We have pledged to: “Ensure judicial authorisation is required for the acquisition of communications data which might reveal journalists’ sources or other privileged communications, for any of the purposes allowed under RIPA; and allow journalists the opportunity to address the court before authorisation is granted, where this would not jeopardise the investigation.”
We have committed to act regulate media ownership and promote 'plurality'. Under our plans, broadcast regulator Ofcom would be charged with conducting "reviews" on media plurality.
Our manifesto says: “We will therefore reform the existing arrangements for safeguarding plurality in the media broadly in line with the recommendations of the 2014 Lords Communications Select Committee report.“We will: Give lead responsibility to Ofcom and enable it to conduct reviews periodically, as well as when triggered by proposed mergers and acquisitions, and enable Ofcom to set down conditions to prevent the reach of any media company damaging the public interest.“Ensure any conditions or requirements that Ofcom lays down following a plurality review can only be vetoed or interfered with by a Minister after a vote of both Houses of Parliament."
We have committed to: "Redirecting the current subsidies for ‘local TV’, which have failed to contribute significantly to cultural life".
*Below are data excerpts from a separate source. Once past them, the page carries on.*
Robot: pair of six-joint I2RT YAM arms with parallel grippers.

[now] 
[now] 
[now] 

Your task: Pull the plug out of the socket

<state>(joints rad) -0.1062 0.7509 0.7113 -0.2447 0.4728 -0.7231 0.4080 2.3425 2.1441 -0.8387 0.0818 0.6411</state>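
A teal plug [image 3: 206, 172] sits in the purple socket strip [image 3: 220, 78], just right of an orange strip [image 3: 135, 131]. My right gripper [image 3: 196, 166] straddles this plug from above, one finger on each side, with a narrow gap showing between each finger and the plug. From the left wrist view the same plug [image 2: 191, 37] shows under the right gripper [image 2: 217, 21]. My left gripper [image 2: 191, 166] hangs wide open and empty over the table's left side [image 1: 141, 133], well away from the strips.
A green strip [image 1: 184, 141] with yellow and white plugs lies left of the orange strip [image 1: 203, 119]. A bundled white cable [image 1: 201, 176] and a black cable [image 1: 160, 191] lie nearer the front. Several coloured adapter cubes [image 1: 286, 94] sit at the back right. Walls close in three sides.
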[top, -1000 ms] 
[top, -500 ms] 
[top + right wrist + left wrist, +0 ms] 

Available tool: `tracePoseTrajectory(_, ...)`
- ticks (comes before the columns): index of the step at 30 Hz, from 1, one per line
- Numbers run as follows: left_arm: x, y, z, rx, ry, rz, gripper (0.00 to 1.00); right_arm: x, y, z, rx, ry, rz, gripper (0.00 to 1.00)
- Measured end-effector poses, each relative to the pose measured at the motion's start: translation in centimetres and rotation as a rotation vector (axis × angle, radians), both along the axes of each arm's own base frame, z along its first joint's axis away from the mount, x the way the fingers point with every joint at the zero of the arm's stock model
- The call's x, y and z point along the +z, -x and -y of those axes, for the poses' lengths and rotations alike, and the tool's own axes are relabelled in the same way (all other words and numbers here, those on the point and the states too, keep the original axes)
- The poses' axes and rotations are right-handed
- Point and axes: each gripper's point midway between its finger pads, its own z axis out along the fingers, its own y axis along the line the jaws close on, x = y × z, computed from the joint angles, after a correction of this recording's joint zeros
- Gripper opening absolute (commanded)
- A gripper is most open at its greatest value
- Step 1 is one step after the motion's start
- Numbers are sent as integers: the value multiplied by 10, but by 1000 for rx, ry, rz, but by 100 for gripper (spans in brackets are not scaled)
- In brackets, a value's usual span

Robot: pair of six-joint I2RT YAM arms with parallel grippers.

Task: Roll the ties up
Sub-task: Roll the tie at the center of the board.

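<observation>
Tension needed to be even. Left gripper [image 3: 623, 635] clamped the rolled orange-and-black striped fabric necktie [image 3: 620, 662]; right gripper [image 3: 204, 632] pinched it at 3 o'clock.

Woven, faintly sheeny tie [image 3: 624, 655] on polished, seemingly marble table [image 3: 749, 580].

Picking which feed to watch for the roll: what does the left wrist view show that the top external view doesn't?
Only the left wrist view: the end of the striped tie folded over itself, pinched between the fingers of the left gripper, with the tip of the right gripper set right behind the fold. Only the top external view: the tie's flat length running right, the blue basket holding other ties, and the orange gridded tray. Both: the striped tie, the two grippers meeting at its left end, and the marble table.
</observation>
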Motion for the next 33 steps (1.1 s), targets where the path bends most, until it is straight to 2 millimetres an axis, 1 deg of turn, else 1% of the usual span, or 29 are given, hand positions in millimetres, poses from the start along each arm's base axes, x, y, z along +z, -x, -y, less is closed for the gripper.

Our manifesto says the party would: “Use a variety of measures to ensure that there is a vibrant local and ‘hyperlocal’ media to help inform citizens about their local area and their local politics, including: Redirecting the current subsidies for ‘local TV’, which have failed to contribute significantly to cultural life; Extending Ofcom’s community radio grant support to online hyperlocals, and allowing non-profit local media outlets to obtain charitable status where the public interest is being served.”
Our party has also called for there to be a “post-legislative review” of the 2013 Defamation Act to “ensure the new provisions are reducing the chill of libel threats” in the UK.
We have pledged to introduce, following a consultation, changes to the Data Protection Act “to provide a fairer balance between personal privacy and the requirements of journalism, ensuring that the position of investigative journalists is safeguarded”. This was a recommendation of Leveson.
We have also pledged to “promote the independence of the media from political influence” by removing ministers from roles in appointing people to the BBC Trust and Board of Ofcom.
We back a number of Leveson proposals, but our manifesto also calls for part two of the Leveson Inquiry “starts as soon as the criminal prosecutions in the hacking scandal are completed”. Part one of the judge-led inquiry concentrated on the “culture, practice and ethics of the press”. Part two would focus on phone-hacking.
We have also pledged to ensure that the Daniel Morgan Panel Inquiry, which is expected to touch on relationships between journalists and the police, to be “completed expeditiously”.